** Opening RAW DATA block **

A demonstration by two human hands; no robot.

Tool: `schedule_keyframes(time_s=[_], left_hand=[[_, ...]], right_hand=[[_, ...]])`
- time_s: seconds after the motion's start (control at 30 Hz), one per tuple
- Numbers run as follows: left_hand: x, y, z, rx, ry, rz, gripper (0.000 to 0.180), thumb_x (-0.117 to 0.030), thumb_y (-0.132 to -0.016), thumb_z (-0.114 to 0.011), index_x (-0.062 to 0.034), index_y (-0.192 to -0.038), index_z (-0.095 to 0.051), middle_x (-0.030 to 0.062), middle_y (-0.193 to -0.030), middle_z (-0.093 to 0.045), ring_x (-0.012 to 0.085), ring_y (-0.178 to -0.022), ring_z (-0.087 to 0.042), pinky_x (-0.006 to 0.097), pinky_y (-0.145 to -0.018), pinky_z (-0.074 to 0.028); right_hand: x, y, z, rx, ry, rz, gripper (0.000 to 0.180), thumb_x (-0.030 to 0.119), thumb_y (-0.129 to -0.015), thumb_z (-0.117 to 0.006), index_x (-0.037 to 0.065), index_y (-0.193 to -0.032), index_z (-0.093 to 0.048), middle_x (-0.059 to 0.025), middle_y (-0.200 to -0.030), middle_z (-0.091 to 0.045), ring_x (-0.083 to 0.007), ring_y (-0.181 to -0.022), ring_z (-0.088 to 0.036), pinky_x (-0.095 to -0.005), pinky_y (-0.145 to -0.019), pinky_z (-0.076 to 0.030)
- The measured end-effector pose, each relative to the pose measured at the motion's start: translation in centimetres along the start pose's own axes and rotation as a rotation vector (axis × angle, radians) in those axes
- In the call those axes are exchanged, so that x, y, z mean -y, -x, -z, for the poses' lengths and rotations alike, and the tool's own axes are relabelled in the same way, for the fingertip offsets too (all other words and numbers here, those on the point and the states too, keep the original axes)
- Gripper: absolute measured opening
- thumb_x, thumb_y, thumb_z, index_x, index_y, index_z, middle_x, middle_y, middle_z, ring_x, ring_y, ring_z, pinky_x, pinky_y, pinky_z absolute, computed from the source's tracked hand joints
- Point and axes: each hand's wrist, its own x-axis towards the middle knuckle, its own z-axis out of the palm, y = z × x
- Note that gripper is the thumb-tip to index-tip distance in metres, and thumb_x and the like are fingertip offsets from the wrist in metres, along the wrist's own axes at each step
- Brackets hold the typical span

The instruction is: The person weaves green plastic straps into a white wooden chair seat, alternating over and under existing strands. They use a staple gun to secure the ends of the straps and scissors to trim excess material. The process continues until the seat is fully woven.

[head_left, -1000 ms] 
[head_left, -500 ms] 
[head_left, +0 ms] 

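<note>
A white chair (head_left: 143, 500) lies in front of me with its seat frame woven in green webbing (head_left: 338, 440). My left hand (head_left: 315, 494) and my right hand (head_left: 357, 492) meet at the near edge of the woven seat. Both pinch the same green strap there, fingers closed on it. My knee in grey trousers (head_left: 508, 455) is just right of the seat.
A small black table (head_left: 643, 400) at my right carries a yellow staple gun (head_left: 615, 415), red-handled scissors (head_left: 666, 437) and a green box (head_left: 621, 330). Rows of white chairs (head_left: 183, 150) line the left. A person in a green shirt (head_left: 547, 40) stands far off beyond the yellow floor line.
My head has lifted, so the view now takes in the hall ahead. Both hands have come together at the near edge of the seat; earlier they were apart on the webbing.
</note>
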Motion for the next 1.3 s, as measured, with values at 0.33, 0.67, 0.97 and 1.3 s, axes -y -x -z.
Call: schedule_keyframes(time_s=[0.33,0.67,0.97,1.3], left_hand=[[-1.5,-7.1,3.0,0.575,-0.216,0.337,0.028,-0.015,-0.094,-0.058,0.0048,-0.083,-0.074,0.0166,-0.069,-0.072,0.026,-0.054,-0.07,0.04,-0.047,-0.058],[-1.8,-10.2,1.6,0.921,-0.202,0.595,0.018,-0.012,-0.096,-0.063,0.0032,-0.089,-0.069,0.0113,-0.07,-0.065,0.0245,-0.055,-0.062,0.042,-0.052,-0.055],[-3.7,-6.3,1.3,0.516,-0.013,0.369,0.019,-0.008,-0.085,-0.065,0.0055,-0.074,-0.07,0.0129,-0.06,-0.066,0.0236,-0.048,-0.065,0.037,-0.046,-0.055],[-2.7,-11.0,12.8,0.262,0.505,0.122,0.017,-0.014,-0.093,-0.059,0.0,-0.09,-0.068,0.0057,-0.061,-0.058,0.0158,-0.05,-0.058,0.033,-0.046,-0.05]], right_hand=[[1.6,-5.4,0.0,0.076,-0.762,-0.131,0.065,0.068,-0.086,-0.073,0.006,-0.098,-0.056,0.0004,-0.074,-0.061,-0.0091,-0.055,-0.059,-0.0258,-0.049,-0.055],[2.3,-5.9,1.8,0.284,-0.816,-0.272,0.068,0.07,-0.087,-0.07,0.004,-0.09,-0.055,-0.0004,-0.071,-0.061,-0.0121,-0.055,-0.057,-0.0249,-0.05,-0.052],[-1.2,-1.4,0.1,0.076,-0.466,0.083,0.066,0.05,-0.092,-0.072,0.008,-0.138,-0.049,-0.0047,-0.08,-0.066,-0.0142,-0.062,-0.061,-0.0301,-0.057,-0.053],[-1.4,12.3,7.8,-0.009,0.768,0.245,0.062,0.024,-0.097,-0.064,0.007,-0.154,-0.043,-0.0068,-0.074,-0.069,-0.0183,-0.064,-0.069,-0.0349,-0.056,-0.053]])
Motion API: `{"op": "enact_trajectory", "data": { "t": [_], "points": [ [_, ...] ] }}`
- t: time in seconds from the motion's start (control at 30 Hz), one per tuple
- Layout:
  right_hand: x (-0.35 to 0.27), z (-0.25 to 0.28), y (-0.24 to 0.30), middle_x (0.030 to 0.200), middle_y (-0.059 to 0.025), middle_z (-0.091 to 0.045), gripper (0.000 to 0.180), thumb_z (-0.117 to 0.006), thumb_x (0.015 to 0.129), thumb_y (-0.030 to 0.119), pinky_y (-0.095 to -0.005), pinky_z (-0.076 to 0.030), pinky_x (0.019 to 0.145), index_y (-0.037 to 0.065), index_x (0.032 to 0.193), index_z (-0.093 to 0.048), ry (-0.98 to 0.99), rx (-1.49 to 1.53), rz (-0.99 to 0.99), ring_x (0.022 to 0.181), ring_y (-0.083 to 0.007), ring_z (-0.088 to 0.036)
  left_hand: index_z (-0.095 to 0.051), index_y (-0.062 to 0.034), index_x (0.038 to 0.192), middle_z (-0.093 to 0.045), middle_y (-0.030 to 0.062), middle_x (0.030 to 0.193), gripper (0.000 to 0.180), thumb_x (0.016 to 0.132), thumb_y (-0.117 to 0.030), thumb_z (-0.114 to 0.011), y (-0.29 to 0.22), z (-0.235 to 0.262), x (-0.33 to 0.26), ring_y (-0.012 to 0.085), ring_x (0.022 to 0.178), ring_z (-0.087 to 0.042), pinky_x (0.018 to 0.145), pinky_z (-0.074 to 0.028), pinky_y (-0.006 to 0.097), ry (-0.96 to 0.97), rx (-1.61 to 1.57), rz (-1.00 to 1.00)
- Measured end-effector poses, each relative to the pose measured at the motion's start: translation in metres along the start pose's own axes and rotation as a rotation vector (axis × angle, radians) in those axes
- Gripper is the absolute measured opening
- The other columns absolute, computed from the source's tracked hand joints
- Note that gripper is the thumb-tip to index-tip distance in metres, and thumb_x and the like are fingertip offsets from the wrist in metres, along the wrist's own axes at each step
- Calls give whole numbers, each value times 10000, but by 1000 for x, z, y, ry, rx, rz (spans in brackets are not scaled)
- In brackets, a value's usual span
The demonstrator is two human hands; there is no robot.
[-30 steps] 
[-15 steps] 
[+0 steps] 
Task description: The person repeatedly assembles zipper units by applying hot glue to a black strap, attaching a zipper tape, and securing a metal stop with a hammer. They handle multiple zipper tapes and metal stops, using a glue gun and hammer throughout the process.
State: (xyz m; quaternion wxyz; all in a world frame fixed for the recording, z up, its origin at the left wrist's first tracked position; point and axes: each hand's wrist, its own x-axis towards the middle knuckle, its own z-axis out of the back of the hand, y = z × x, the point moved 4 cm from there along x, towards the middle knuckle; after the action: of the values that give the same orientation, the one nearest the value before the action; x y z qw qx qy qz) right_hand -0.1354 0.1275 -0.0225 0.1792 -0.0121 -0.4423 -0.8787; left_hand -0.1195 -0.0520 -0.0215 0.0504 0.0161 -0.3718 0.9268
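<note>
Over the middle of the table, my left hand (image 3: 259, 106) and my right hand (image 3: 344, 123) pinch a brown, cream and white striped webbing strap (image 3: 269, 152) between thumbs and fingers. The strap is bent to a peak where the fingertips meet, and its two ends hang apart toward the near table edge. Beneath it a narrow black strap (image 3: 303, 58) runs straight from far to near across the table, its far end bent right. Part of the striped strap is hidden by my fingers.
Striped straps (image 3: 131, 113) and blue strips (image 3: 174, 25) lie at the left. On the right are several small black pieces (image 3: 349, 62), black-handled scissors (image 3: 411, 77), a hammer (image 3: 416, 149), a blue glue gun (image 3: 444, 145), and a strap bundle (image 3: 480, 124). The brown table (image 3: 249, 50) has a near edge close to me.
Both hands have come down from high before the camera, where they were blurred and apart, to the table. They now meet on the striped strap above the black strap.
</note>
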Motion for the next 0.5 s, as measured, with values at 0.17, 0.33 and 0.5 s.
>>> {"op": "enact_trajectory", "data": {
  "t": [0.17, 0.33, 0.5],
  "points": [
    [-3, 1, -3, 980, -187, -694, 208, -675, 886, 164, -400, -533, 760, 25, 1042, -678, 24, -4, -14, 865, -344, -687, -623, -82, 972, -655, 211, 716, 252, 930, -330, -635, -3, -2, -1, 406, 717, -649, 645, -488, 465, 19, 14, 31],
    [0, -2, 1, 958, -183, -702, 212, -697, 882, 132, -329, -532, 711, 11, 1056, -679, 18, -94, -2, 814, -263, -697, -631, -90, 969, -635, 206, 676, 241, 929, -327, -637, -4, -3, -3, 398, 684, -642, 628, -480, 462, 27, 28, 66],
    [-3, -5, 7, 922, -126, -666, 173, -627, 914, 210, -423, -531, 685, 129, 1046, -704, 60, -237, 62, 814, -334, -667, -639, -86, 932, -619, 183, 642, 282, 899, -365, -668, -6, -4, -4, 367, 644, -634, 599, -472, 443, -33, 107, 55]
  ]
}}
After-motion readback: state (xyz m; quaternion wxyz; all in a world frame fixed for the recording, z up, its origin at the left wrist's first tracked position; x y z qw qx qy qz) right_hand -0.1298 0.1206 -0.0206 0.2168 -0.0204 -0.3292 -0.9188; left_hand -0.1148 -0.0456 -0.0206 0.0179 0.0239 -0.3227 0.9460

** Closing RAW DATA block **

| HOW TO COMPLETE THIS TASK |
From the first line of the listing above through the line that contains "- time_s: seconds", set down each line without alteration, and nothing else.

| TASK SOLUTION |
A demonstration by two human hands; no robot.

Tool: `schedule_keyframes(time_s=[_], left_hand=[[_, ...]], right_hand=[[_, ...]])`
- time_s: seconds after the motion's start (control at 30 Hz), one per tuple

Work on this exercise has been completed.